Big little lies fait pourtant aussi rêver, car la série se déroule dans une magnifique ville ensoleillée du bord de mer, les femmes habitent des immenses villas de rêve, sont toutes très riches et très belles. Mais très tête à claques, en priorité Laura Dern, femme d'affaires insupportable qui passe son temps à hurler sur tout le monde et qui pense que tout lui est dû. J'apprécie cependant la verve, le dynamisme et la passion de Reese Witherspoon, qui fait tout pour réparer les injustices, au point de se mêler parfois de ce qui ne la regarde pas et d'agir à la place des autres qui n'ont rien demandé (Shailene Woodley (Divergente), trop effacée, Nicole Kidman, victime qui ne veut pas l'admettre).
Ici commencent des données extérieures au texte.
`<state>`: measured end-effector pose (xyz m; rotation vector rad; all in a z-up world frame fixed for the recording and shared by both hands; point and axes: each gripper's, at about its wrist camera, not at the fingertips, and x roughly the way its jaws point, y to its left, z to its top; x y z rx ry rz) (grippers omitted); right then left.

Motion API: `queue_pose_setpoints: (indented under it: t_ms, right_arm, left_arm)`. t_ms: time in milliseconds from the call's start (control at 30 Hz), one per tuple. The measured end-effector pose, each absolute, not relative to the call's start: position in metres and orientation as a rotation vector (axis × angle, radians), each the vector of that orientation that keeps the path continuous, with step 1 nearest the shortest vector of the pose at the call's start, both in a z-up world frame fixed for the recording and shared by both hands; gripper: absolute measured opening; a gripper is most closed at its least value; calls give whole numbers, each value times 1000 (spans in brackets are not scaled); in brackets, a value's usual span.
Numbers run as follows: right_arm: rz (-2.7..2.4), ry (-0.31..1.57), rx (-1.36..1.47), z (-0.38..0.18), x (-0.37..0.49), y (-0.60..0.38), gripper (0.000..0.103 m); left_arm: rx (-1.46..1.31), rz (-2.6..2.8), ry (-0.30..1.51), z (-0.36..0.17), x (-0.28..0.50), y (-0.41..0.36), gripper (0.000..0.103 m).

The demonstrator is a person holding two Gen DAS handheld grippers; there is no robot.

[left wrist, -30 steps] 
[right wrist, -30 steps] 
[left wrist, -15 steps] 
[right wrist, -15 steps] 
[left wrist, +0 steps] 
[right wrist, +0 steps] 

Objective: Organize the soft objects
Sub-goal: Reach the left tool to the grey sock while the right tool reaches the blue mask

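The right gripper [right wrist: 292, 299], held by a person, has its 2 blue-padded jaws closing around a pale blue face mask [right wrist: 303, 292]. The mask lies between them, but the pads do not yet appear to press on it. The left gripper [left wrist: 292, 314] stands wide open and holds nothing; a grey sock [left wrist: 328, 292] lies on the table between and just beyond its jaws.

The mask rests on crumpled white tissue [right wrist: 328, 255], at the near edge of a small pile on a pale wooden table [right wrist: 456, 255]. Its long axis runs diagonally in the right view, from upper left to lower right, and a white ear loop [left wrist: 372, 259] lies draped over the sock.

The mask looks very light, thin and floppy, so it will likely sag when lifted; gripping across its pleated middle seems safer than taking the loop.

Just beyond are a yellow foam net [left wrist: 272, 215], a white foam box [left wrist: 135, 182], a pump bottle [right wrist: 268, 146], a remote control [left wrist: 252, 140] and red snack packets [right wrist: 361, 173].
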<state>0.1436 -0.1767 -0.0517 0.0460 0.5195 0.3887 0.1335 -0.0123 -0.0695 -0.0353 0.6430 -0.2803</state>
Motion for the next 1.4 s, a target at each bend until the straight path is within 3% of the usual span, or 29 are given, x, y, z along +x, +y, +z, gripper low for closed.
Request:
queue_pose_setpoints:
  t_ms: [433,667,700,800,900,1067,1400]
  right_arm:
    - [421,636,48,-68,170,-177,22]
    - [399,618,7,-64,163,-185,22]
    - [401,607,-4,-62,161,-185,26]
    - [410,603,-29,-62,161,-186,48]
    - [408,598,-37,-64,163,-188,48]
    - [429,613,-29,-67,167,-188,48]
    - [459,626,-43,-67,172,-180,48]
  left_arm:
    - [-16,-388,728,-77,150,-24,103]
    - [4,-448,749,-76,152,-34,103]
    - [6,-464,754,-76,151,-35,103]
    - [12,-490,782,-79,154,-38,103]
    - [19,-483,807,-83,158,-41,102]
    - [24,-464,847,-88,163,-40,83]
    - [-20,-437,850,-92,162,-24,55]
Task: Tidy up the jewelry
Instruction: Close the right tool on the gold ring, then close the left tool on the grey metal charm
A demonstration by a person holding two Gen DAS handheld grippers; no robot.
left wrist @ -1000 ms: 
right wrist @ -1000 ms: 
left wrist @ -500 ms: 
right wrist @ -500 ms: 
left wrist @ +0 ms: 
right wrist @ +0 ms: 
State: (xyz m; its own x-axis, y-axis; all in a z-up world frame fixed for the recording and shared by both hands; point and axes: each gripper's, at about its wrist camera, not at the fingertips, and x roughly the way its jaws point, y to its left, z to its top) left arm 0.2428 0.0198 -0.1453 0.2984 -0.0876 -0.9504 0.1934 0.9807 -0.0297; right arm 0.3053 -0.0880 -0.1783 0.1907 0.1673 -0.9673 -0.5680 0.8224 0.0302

J'ai rapidement deviné qui était mort et pourquoi, et la série se termine à la façon hollywoodienne "tout est bien qui finit bien, les méchants sont punis et on est tous copains" mais j'ai apprécié les décors, les répliques et le casting de stars. Les personnages, même s'ils ne sont pas toujours sympathiques ou si je ne peux pas m'y identifier, sont bien saisis ( en priorité la femme battue qui excuse son bourreau, homme en apparence  idéal, mari passionné et père attentionné vu de l'extérieur).
Une saison 2 est prévue pour 2019 avec le même casting.